#### ABOUT THIS TASK
Keyword search on "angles": report each line of the records that contains it.
+++ INPUT +++
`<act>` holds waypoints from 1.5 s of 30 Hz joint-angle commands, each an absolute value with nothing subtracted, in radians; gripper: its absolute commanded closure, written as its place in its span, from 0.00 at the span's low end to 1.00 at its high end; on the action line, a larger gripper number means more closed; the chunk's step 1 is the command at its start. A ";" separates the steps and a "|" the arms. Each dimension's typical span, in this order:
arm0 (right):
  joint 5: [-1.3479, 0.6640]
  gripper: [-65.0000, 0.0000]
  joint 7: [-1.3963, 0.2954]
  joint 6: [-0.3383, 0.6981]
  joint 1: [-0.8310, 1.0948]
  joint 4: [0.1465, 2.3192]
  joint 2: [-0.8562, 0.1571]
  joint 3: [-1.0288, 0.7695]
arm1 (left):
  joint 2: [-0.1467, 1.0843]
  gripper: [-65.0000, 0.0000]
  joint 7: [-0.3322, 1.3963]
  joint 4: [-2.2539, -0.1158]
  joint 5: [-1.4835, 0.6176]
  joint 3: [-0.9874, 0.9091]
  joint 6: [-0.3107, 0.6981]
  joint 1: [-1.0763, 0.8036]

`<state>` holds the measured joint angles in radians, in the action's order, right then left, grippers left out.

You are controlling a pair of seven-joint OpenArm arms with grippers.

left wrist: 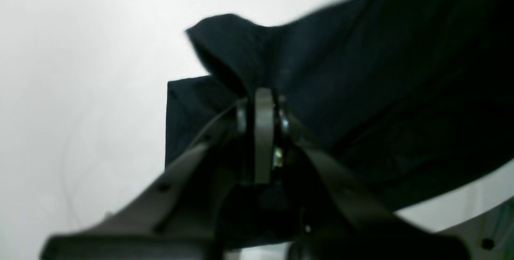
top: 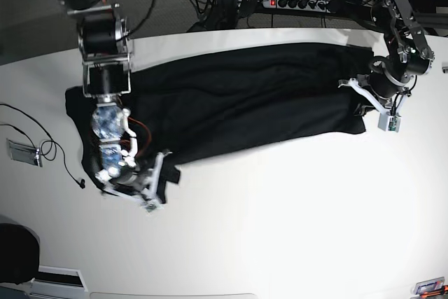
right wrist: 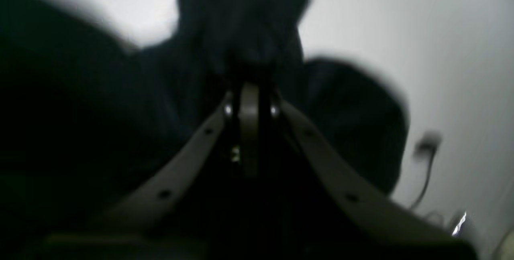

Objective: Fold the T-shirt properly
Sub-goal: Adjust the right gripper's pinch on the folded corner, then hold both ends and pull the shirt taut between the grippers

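The T-shirt (top: 238, 99) lies stretched in a long dark band across the far half of the white worktop (top: 294, 222), reaching from one hand to the other. The left hand (left wrist: 263, 95) is clenched on a bunched edge of the cloth: in its wrist view the jaws meet with black fabric pinched between them, a peaked fold rising just above the tips and the main sheet spreading off to the hand's right side. In the base view this left hand sits at the end of the shirt on that view's right, where the cloth narrows to a corner beside it. The right hand (right wrist: 249, 91) is likewise clenched on the shirt; its wrist view, badly blurred, shows the jaws closed with dark fabric gathered directly ahead of the tips and more cloth filling the space to its left. In the base view the right hand sits at the opposite end, where the shirt hangs in a crumpled clump around it. A thin black cable (top: 52, 152) lies on the worktop near that hand, apart from the cloth.
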<state>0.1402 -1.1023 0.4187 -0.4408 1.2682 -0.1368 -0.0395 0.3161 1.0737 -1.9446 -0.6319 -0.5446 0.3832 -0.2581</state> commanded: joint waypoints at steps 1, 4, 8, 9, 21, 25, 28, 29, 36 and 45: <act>0.143 1.00 -1.067 0.409 -0.487 1.320 -0.145 -0.067 | 0.331 1.00 1.053 -1.962 -0.642 -0.550 0.383 -0.251; 0.143 1.00 -1.076 0.409 -0.435 1.377 -0.154 -0.124 | 0.331 1.00 1.053 -1.962 -0.642 -0.550 0.383 -0.251; 0.143 1.00 -1.112 0.409 -0.381 1.463 -0.180 -0.134 | 0.332 1.00 1.053 -1.962 -0.642 -0.550 0.383 -0.251; 0.143 1.00 -1.124 0.409 -0.375 1.488 -0.189 -0.136 | 0.334 1.00 1.053 -1.963 -0.642 -0.550 0.383 -0.251; 0.143 1.00 -1.184 0.409 -0.202 1.710 -0.214 -0.275 | 0.332 1.00 1.053 -1.963 -0.642 -0.550 0.383 -0.252; 0.143 1.00 -1.187 0.406 -0.143 1.774 -0.213 -0.277 | 0.335 1.00 1.053 -1.963 -0.642 -0.550 0.383 -0.254; 0.143 1.00 -1.187 0.404 -0.111 1.797 -0.209 -0.278 | 0.337 1.00 1.055 -1.963 -0.642 -0.552 0.383 -0.254; 0.145 1.00 -1.187 0.403 -0.101 1.808 -0.209 -0.283 | 0.337 1.00 1.056 -1.965 -0.642 -0.552 0.383 -0.254; 0.150 1.00 -1.185 0.403 -0.065 1.900 -0.208 -0.420 | 0.331 1.00 1.055 -2.022 -0.645 -0.591 0.383 -0.331; 0.375 1.00 -1.104 0.403 -0.005 1.899 -0.113 -0.426 | 0.329 1.00 1.055 -2.020 -0.645 -0.607 0.383 -0.390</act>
<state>0.3252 -1.1183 0.4267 0.0231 1.8748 -0.0872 -0.4149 0.3084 1.0782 -2.0071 -0.6735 -0.5869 0.3965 -0.3950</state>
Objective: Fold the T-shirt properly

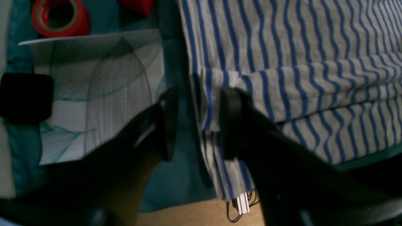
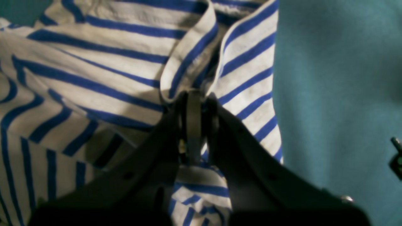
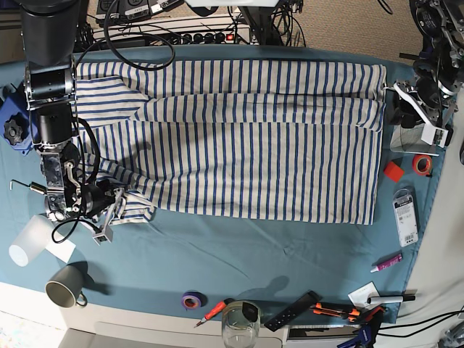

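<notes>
The T-shirt (image 3: 239, 145) lies spread flat across the far half of my tabletop (image 3: 217, 254), which is draped in teal cloth; all other positions are given relative to this shirt. Its long axis runs side to side in the base view, with one band of fabric folded over along its far edge.

My right hand (image 2: 194, 125), at the shirt's near corner on the base view's left, is clamped on a bunched pleat of the striped fabric, the cloth rising in a ridge just above the jaws.

My left hand (image 1: 196, 122), at the shirt's opposite end by the folded far corner, stands with its jaws parted astride the shirt's edge; one finger (image 1: 230, 122) touches the layered hem, the other (image 1: 168, 122) lies off the shirt over the teal cloth.

Beyond that end rest a patterned white card (image 1: 94, 94) and a red tape roll (image 1: 59, 15).
</notes>
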Robot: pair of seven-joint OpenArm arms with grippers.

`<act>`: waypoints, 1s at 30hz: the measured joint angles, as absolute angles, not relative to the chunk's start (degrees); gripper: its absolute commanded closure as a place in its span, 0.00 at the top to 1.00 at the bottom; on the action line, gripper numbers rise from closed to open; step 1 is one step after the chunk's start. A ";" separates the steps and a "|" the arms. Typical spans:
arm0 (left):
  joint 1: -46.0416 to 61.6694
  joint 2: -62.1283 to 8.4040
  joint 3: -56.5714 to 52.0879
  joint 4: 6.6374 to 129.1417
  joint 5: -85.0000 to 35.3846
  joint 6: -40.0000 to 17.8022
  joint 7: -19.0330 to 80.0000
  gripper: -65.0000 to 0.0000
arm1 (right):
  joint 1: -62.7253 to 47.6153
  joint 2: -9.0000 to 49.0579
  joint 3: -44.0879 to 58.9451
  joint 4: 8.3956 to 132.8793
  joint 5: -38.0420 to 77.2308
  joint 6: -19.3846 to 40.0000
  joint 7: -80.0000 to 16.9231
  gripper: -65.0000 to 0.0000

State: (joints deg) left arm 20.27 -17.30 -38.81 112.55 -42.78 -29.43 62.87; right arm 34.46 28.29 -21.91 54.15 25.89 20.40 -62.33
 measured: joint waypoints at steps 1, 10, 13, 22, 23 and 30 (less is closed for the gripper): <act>20.29 -17.30 -38.81 112.55 -42.81 -29.43 62.85 0.35 | 34.33 28.40 -21.91 55.35 24.97 19.35 -62.63 0.00; 20.29 -17.30 -38.81 112.55 -42.78 -29.43 62.85 0.35 | 34.59 29.36 -20.43 65.54 25.08 17.52 -67.18 0.00; 20.29 -17.30 -38.81 112.55 -42.76 -29.43 62.87 0.35 | 34.61 29.39 -20.40 66.11 25.12 16.75 -67.29 0.00; 20.29 -17.30 -38.81 112.55 -42.76 -29.43 62.87 0.35 | 34.59 29.36 -20.40 66.13 25.12 16.73 -67.13 0.00; 20.29 -17.30 -38.81 112.55 -42.76 -29.43 62.85 0.35 | 34.59 29.36 -20.40 66.13 25.12 16.73 -66.94 0.00; 20.29 -17.30 -38.81 112.55 -42.76 -29.43 62.87 0.35 | 34.59 29.39 -20.40 66.13 25.12 16.73 -66.85 0.00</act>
State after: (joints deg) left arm 20.29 -17.30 -38.81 112.55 -42.76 -29.43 62.87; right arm 34.59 29.39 -20.40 66.13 25.12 16.73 -66.85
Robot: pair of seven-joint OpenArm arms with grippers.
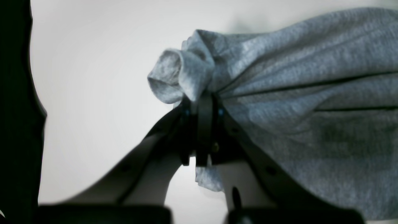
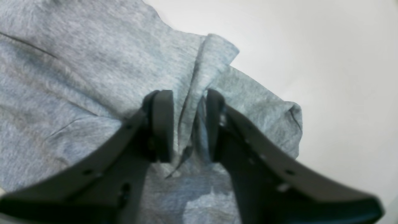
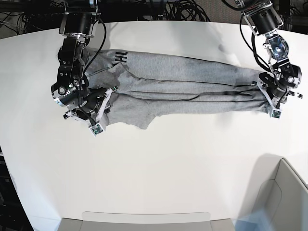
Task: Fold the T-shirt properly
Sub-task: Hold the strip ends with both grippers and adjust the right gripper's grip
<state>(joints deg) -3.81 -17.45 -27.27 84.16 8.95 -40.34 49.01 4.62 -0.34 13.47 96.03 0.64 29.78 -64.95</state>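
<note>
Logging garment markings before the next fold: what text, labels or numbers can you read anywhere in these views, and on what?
"HL": black capitals, turned sideways, on the T-shirt near the right gripper in the base view; the rest of the print is folded under, so it may be a fragment.
Wrist views: no text visible, only plain grey cloth.
Left gripper, table: no readable markings.

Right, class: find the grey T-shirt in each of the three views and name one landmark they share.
Left wrist: the T-shirt fills the right side, bunched where the left gripper clamps it.
Right wrist: it covers the left and centre, a ridge pinched in the right gripper.
Base: it stretches across the upper middle between both arms.
Shared landmark: the white table.
</note>
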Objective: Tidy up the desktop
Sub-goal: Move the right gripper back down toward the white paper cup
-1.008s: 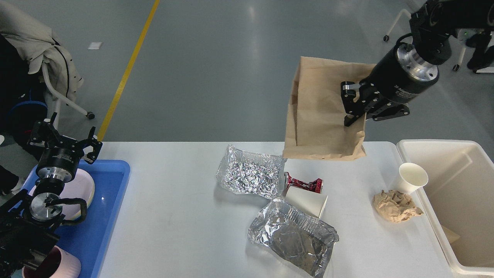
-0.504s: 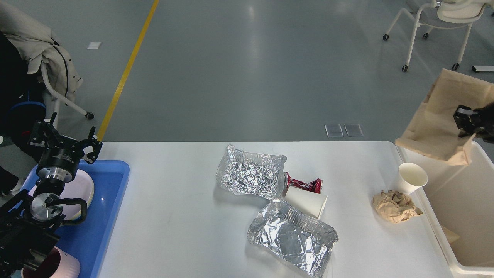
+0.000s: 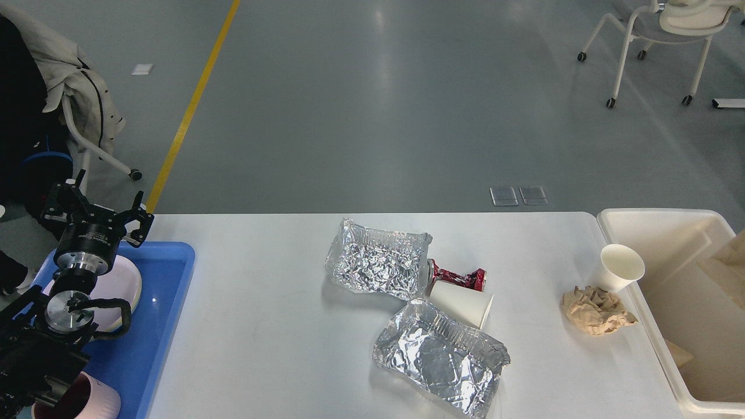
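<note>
The white desktop (image 3: 262,326) carries two crumpled foil trays (image 3: 375,265) (image 3: 439,358), a crushed red can (image 3: 460,278) and a white paper cup lying on its side (image 3: 463,304) between them. Near the right edge stand an upright paper cup (image 3: 621,267) and a ball of crumpled brown paper (image 3: 596,311). My left gripper (image 3: 98,210) is open and empty, above the far end of the blue tray (image 3: 169,291). My right arm and gripper are out of view.
A cream-white bin (image 3: 640,218) stands off the right end of the desktop; a brown paper bag (image 3: 724,273) shows inside it at the frame edge. The blue tray holds a pale plate (image 3: 119,282) and a pink cup (image 3: 96,401). Chairs stand on the floor behind.
My right arm carried the brown paper bag from above the desktop's middle rightward over the bin, then left the view. The bag now lies in the bin. The left arm has not moved.
</note>
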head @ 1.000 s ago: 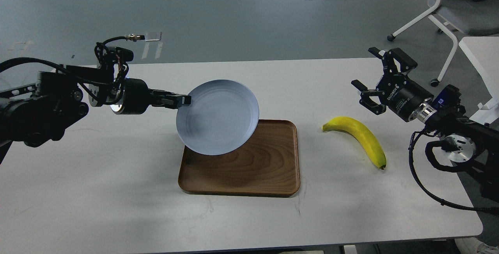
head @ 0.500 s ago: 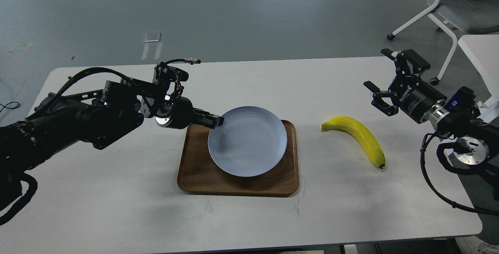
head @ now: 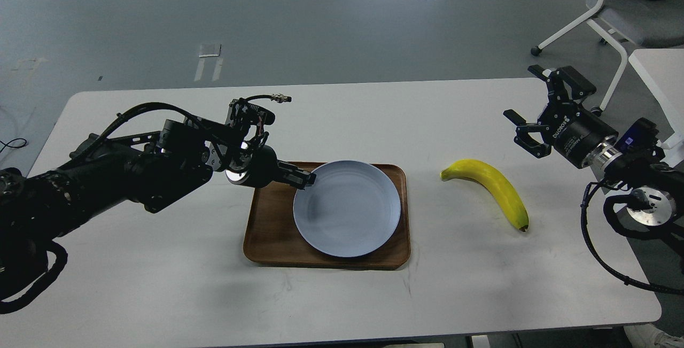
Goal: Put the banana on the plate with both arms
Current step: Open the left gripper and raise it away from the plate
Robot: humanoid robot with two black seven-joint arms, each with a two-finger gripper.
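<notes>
The pale blue-grey plate (head: pixel 347 209) lies flat on the brown wooden tray (head: pixel 270 230) in the middle of the table. My left gripper (head: pixel 305 179) is shut on the plate's left rim. The yellow banana (head: pixel 494 187) lies on the white table to the right of the tray, dark tip toward me. My right gripper (head: pixel 534 110) is open and empty, held above the table behind and to the right of the banana.
The white table (head: pixel 160 273) carries only the tray, plate and banana. A white office chair (head: pixel 614 11) and another white table edge (head: pixel 657 75) stand at the far right, beyond my right arm.
My left arm has carried the plate from tilted in the air down and to the right, and it now lies flat on the tray. My right gripper has drifted slightly right.
</notes>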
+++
#### OUTPUT OF THE EXERCISE
`<state>` holds the measured joint angles in radians, in the action's order, right then left, grippers left out.
`<act>`: waypoints, 1s at 30hz: the measured joint angles, as absolute angles, not relative to the chunk's start (degrees); gripper: its absolute commanded closure as a place in its span, 0.00 at the top to 1.00 at the bottom; on the action line, gripper numbers rise from closed to open; step 1 is one step after the chunk's start. A ";" separates the steps and a "|" the arms. Typical spans:

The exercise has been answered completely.